» WORK REQUEST
Transcribe the data exactly. Pictures stay out.

» DATA BELOW
· · · ·

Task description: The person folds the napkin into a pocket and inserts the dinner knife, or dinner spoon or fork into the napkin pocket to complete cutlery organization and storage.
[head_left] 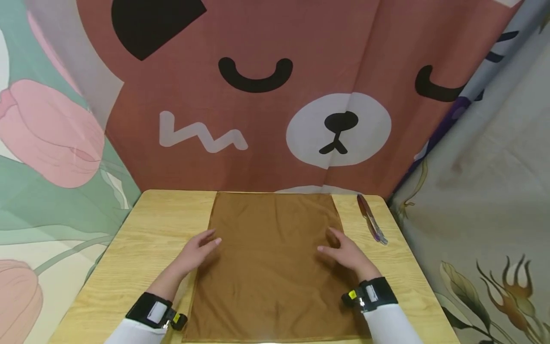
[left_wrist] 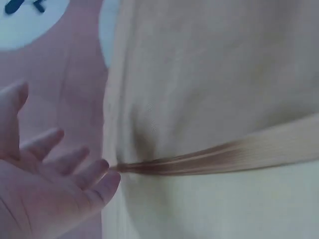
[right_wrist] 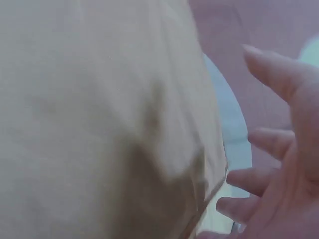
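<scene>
A brown cloth (head_left: pixel 275 267) is spread over the wooden table, a few soft wrinkles across it. My left hand (head_left: pixel 196 251) is at the cloth's left edge, thumb and fingers apart and nothing between them. In the left wrist view, the cloth's side edge (left_wrist: pixel 199 162) runs as a darker band up to the little finger; whether they touch I cannot tell. Over the right edge is my right hand (head_left: pixel 345 253), fingers loosely spread and holding nothing. The right wrist view has its shadow falling on the cloth (right_wrist: pixel 75 99), beside the fingers (right_wrist: pixel 254 180).
A slim, long reddish-brown object with a shiny, purplish near end (head_left: pixel 371 220) lies on the table (head_left: pixel 404 267) right of the cloth; its kind is unclear. A bear-print curtain (head_left: pixel 266 167) hangs behind the table, with flowered curtains (head_left: pixel 51 134) at both sides.
</scene>
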A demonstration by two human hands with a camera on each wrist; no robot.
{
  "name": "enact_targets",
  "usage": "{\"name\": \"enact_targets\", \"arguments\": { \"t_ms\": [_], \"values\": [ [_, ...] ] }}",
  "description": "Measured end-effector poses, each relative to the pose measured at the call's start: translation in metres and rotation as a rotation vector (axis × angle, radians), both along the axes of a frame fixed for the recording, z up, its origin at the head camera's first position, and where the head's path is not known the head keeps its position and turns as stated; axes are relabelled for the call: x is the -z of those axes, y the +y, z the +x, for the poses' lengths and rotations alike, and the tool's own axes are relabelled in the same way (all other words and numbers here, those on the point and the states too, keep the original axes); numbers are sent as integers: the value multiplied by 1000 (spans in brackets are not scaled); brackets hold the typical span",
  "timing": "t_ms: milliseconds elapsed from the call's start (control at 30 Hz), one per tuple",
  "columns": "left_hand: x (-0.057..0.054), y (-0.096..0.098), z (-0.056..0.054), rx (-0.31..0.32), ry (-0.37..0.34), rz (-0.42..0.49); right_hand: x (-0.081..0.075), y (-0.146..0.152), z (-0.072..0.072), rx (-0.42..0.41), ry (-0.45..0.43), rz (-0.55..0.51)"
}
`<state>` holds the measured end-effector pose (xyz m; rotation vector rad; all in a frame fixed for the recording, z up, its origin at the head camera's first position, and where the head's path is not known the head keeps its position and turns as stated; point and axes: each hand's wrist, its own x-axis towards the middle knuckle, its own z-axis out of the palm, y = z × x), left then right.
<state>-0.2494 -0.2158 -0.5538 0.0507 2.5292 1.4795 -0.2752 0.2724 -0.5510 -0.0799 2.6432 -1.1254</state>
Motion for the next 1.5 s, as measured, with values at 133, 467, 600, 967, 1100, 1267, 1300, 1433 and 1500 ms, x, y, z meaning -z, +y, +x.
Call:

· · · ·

» COMPLETED TASK
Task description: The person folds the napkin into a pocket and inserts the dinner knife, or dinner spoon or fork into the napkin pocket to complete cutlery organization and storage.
[head_left] 
[left_wrist] 
[right_wrist] 
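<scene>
A brown cloth (head_left: pixel 275 267) is spread over the wooden table, a few soft wrinkles across it. My left hand (head_left: pixel 196 251) is at the cloth's left edge, thumb and fingers apart and nothing between them. In the left wrist view, the cloth's side edge (left_wrist: pixel 199 162) runs as a darker band up to the little finger; whether they touch I cannot tell. Over the right edge is my right hand (head_left: pixel 345 253), fingers loosely spread and holding nothing. The right wrist view has its shadow falling on the cloth (right_wrist: pixel 75 99), beside the fingers (right_wrist: pixel 254 180).
A slim, long reddish-brown object with a shiny, purplish near end (head_left: pixel 371 220) lies on the table (head_left: pixel 404 267) right of the cloth; its kind is unclear. A bear-print curtain (head_left: pixel 266 167) hangs behind the table, with flowered curtains (head_left: pixel 51 134) at both sides.
</scene>
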A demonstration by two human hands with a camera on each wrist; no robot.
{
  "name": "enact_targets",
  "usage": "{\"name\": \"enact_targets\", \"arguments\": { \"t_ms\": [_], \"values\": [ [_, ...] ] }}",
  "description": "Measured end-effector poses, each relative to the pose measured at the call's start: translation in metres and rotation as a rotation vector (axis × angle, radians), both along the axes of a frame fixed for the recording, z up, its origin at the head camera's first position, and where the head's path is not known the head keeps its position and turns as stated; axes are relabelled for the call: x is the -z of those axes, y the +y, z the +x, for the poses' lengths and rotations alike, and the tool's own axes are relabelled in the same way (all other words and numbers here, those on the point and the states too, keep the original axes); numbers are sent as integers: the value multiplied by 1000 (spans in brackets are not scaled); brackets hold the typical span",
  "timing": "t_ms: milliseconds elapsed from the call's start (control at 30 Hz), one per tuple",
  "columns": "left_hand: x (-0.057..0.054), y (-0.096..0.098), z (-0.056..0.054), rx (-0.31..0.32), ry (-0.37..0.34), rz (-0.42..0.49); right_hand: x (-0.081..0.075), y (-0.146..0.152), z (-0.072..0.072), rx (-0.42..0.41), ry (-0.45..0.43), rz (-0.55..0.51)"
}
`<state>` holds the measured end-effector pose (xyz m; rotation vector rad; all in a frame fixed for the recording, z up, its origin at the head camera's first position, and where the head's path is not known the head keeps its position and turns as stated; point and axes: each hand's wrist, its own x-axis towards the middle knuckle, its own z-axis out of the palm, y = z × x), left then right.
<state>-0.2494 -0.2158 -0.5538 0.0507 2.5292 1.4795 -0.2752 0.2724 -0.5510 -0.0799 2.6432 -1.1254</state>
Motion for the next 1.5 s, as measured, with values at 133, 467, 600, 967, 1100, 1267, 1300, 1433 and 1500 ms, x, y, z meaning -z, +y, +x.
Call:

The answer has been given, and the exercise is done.